Rapid prototyping, small-scale launch
So what consumer insights led to GoodBe (which has launched at the same time as a new refrigerated probiotic bar developed by Danone North America under the new Cultured Snacking Co brand)?
“We did a ton of deep dive research into consumers in the bar category to see what they were missing,” explained Munk.
“We found different opportunities for functional snacking, and we ideated a number of ideas and then went to a co-manufacturer who could rapidly prototype for us, went to Wegmans as a key retail partner that could work with us, and we launched. Clearly the fresh snacking space is growing and retailers are making more space for it.”
Crowdsourcing innovation from 23,000 employees
Another recent initiative is a “crowdsourcing platform where we reached out to all 23,000 employees in Nestlé USA to ask them to submit ideas for what the next new food or beverage should be that doesn’t currently exist in the marketplace,” said Munk.
“We had over 550 ideas in about three weeks, we selected six to pitch to our executive leadership team, and those six are moving on to really launch their babies as I call them, with the speed and agility of an entrepreneur, but the capabilities and resources of Nestlé.”
What does food and beverage look like in 20 years’ time?
Stepping back of course, Nestlé is also engaged in big picture, blue-sky innovation that could ultimately impact multiple parts of the business, helping to refresh legacy brands or give rise to completely new food and beverage concepts, he said.
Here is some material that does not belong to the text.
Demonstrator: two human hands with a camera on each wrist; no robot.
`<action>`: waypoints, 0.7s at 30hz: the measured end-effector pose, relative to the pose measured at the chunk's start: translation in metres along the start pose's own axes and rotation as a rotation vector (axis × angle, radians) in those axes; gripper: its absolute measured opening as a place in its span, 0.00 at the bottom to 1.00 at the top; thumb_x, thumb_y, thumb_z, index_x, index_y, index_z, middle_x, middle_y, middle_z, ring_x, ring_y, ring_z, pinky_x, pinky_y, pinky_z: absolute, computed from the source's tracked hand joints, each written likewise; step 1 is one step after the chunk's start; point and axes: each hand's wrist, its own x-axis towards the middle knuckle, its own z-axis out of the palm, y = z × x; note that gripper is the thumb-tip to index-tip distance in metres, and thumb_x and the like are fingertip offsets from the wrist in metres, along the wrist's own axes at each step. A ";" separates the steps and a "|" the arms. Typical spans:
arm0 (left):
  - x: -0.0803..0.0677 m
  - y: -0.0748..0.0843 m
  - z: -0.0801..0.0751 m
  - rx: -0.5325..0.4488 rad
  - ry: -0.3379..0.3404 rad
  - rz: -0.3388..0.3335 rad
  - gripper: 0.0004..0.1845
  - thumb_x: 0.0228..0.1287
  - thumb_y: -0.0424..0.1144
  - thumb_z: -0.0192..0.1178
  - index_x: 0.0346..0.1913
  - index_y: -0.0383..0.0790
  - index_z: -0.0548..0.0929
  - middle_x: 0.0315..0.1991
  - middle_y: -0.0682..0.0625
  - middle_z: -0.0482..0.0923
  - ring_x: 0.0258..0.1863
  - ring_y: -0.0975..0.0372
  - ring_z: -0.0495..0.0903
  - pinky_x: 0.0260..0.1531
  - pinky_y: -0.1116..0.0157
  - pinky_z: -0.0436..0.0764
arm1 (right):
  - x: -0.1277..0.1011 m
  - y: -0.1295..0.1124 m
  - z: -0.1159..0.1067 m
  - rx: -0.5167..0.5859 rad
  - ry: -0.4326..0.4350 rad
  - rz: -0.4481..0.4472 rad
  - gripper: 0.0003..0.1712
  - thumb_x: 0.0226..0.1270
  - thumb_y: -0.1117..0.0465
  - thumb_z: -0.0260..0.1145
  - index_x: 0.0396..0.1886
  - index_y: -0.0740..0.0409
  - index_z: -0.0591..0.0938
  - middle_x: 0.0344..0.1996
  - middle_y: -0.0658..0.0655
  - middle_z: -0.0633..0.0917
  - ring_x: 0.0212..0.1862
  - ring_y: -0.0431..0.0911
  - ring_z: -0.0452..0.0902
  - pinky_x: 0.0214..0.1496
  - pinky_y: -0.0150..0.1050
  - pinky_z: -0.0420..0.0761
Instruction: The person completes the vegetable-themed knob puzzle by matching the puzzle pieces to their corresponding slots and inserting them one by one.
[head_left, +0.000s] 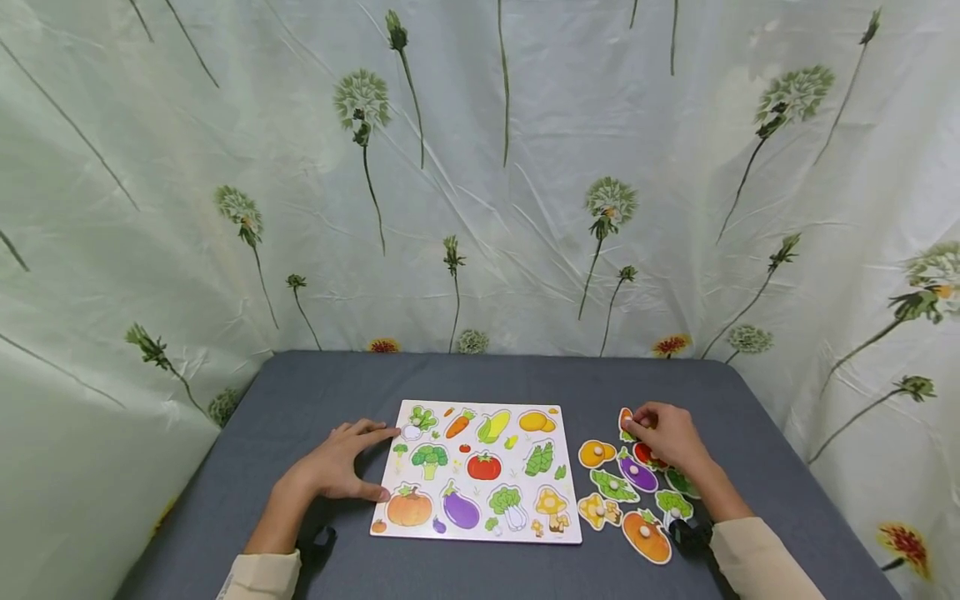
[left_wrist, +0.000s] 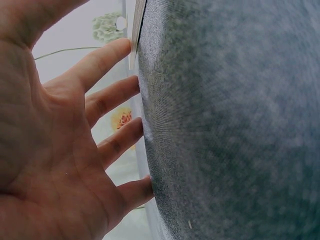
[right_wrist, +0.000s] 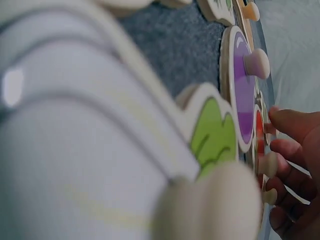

“Our R&D is north of $2bn globally, and is a core competitive advantage for us. We’ve got people in R&D centers all over the world asking what will food and beverage look like not just two years or five years from now, but 20 years from now.”
What trends is Nestlé USA tracking?
Key areas Munk is watching are:
- Food as medicine
- The continued evolution of plant-based
- The trend towards cleaner labels and allergen-friendly products
“And then of course we are tracking trends such as keto, as we see a lot of growth and consumer interest in that space.”
While many nutritionists have queried the merits – and practicality - of diet in which 70% of your energy comes from fat, 25% from protein, and just 5% from carbs, he acknowledged, the keto craze is “tapping into two larger trends that are definitely here to stay: healthy fats, and low sugar.”
As for CBD, he said: “There is a really growing interest in this space, so much so that one of the companies that we’ve acquired, Garden of Life, launched a hemp extract that contains CBD at the show and we’re very much following that trend to see where it goes.”
Asked about meal kits and prepared meal delivery, he said: “So we invested in [subscription-based prepared meal delivery firm] Freshly, and we’re learning a lot from that. I think that understanding your consumers though that model really enables you to personalize meals in a way that’s very difficult to do via a retail model when you’re driving scale, so absolutely we think there are opportunities in that space.”